BST (blue-sky thinking): Perhaps the grabber could offer a choice of which source to use for the xmltv_ns system?

rmeden commented 5 months ago

On 1/25/2024 2:34 AM, Geoff wrote:

BST (blue-sky thinking): Perhaps the grabber could offer a choice of which source to use for the xmltv_ns system?

I'll match your BST and raise... An external utility script that promotes your favorite xmltv_ns system from any xmltv file. :)

(personally, I don't think it's necessary, but for those in a situation with a bad xmltv_ns source, it could be handy)

Robert

kgroeneveld commented 5 months ago

I am not sure if all of the above helps or just leaves me even more confused...

I think everyone pretty much agrees that mixing and matching the data from different providers for the xmltv_ns system entry should not be done, which was my original thought as well.

I think a grabber should report all available episode-num options using different "system" attributes, and report its best guess (based on knowledge of the data source) in the "xmltv_ns" system.

This sounds reasonable. And it looks like the tv_grab_zz_sdjson_sqlite grabber is doing something along these lines.

But it is unclear to me how the SD JSON data should be formatted in the XML. Sample output from tv_grab_zz_sdjson_sqlite:

<episode-num system="dd_progid">EP02696547.0168</episode-num>
<episode-num system="xmltv_ns"> 5 . 21 .  </episode-num>
<episode-num system="tvmaze.com">episode/22</episode-num>
<episode-num system="tvmaze.com">series/6</episode-num>
<episode-num system="tvmaze.com">url/https://www.tvmaze.com/episodes/2505976/swat-6x22-legacy</episode-num>
<episode-num system="schedulesdirect.org">programID/EP026965470168</episode-num>
<episode-num system="schedulesdirect.org">series/6</episode-num>
<episode-num system="schedulesdirect.org">episode/22</episode-num>
<episode-num system="schedulesdirect.org">resourceID/14158903</episode-num>
<episode-num system="schedulesdirect.org">originalAirDate/20230519 +0000</episode-num>

Is this schema defined anywhere?
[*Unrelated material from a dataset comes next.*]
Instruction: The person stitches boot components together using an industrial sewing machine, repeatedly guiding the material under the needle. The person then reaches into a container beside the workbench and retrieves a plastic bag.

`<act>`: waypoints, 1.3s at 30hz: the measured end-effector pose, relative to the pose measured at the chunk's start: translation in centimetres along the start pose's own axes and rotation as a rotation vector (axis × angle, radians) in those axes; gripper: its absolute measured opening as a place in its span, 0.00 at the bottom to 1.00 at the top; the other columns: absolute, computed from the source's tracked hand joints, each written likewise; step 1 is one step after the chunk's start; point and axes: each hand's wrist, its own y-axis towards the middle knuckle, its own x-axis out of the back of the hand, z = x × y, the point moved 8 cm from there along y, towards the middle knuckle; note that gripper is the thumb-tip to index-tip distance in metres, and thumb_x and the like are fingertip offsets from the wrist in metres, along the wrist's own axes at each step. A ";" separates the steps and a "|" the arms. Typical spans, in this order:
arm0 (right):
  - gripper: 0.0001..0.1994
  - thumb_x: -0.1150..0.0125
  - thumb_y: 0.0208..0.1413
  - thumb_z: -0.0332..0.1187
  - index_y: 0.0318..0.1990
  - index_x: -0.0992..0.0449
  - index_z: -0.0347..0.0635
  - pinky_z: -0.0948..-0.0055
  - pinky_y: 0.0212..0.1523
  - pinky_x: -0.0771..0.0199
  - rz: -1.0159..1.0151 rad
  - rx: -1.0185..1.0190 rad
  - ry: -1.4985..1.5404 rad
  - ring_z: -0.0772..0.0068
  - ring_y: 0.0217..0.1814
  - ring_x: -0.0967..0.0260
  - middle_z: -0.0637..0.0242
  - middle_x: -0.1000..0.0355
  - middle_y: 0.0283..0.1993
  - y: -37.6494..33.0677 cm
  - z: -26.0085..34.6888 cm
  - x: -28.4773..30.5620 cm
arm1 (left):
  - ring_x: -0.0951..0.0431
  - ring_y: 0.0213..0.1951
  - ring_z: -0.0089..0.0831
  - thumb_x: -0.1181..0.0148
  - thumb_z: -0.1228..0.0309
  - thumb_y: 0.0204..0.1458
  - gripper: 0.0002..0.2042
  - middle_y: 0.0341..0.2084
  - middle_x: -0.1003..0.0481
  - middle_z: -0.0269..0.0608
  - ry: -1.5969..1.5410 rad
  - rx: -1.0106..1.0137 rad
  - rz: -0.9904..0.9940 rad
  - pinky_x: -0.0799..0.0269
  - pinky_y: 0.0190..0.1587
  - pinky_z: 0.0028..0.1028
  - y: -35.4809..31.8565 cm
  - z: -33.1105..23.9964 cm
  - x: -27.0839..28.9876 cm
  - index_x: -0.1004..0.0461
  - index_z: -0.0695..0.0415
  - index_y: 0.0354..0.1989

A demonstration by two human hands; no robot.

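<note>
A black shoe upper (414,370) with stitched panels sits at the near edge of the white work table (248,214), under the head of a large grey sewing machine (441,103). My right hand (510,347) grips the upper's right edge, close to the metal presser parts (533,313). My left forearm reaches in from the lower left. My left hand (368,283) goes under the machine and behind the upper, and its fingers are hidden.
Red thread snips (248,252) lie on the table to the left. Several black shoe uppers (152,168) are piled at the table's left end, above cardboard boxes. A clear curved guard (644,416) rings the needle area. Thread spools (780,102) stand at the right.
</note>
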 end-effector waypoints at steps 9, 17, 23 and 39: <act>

Or does each grabber author just make up whatever they want?

It seems strange to have multiple entries with the same system. It seems instead it should be something more like:

<episode-num system="tvmaze.com">
  <episode>22</episode>
  <series>6</series>
  <url>https://www.tvmaze.com/episodes/2505976/swat-6x22-legacy</url>
</episode-num>

In some ways it seems system is being used as the "provider" and not a "system" in the above.

And if we are just trying to pass on all the keys in the SD JSON data in a uniform way maybe it should be something more like:

<episode-num system="sdjson">
  <provider name="Gracenote">
    <season>6</season>
    <episode>22</episode>
  </provider>
  <provider name="TVmaze">
    <season>6</season>
    <episode>22</episode>
    <url>https://www.tvmaze.com/episodes/2505976/swat-6x22-legacy</url>
  </provider>
<episode-num>

(plus the standard dd_progid and xmltv_ns entries)

I don't really have a strong preference myself on any of this. Maybe this is already defined a bit better somewhere. Ideally the different xmltv grabbers would be somewhat consistent.

garybuhrmaster commented 5 months ago

Some random thoughts (which should likely be ignored):

(*) At least for content originated in the US. Outside of the US Gracenote has to depend (to various extents) on the local guide source providers, but, importantly, Gracenote is still responsible for curating the data, and they pay people to do it.

honir commented 5 months ago

I agree. There has not been a general call for numbering systems outside of xmltv_ns, and this is the one which is pretty-much universally output and used by downstream programs.

Any other numbering systems (i.e. other 'system' elements/attributes) is simply froth. It MAY be used by a downstream program but I think that would be a niche use case.

The focus here should be on populating xmltv_ns and, as pointed out, I would expect Gracenote data in preference to any other. (Gracenote data is the reason I signed up to Schedules Direct.)

Only if Gracenote was fully empty should another provider be considered for populating xmltv_ns. (On balance I'd rather have 'some' data than 'none', even if it's potentially unreliable.)

kgroeneveld commented 5 months ago

Thanks everyone for the feedback. I have been getting more helpful feedback than expected.

It should also be noted that in this case the root cause of the error (no episode/series) appears to actually be due to coding error presuming that the first element of an unordered array

That is about the only thing I have been sure of in this discussion. It was so long ago when I wrote that code I don't remember what I was thinking at the time but I would like to think I knew it was dumb / wrong at the time and that it was just a quick temporary way to get the the other parts working and then I forget to fix it.

Based on the most recent comments I am also starting to think it is best to keep things simple for now (and probably for a long time) and only populate xmltv_ns (and dd_progid) preferring the Gracenote data if available. Anything beyond that seems unlikely to even be used with standard way to represent it anyway.

I just pushed an updated version of my branch which implements the above.

kgroeneveld commented 5 months ago

And of course immediately after pushing the update I see a mistake... so I just pushed again. But with my luck there is still something stupid in there.

knowledgejunkie commented 5 months ago

@honir @rmeden @garybuhrmaster @kgroeneveld With a view to getting a new release out very soon, are we happy that the latest changes provide the expected data (if available)?

kgroeneveld commented 4 months ago

With a view to getting a new release out very soon, are we happy that the latest changes provide the expected data (if available)?

No news is good news?

I have been using the latest version of this PR without any issues on my MythTV system from around the time I pushed it. Although, I must admit I don't pay much attention to the episode / season metadata. I did also do some more specific testing with various hand created test data and everything I tried worked as per my expectations.

Unless someone spots a major bug I say we should merge it before the next release. It is definitely wrong in the current release.

Maybe I should just merge it myself in a couple days if I don't hear anything. I think I can merge it... I have not made an actual commit / merge since XMLTV was still in CVS!

knowledgejunkie commented 4 months ago

Thank you @kgroeneveld !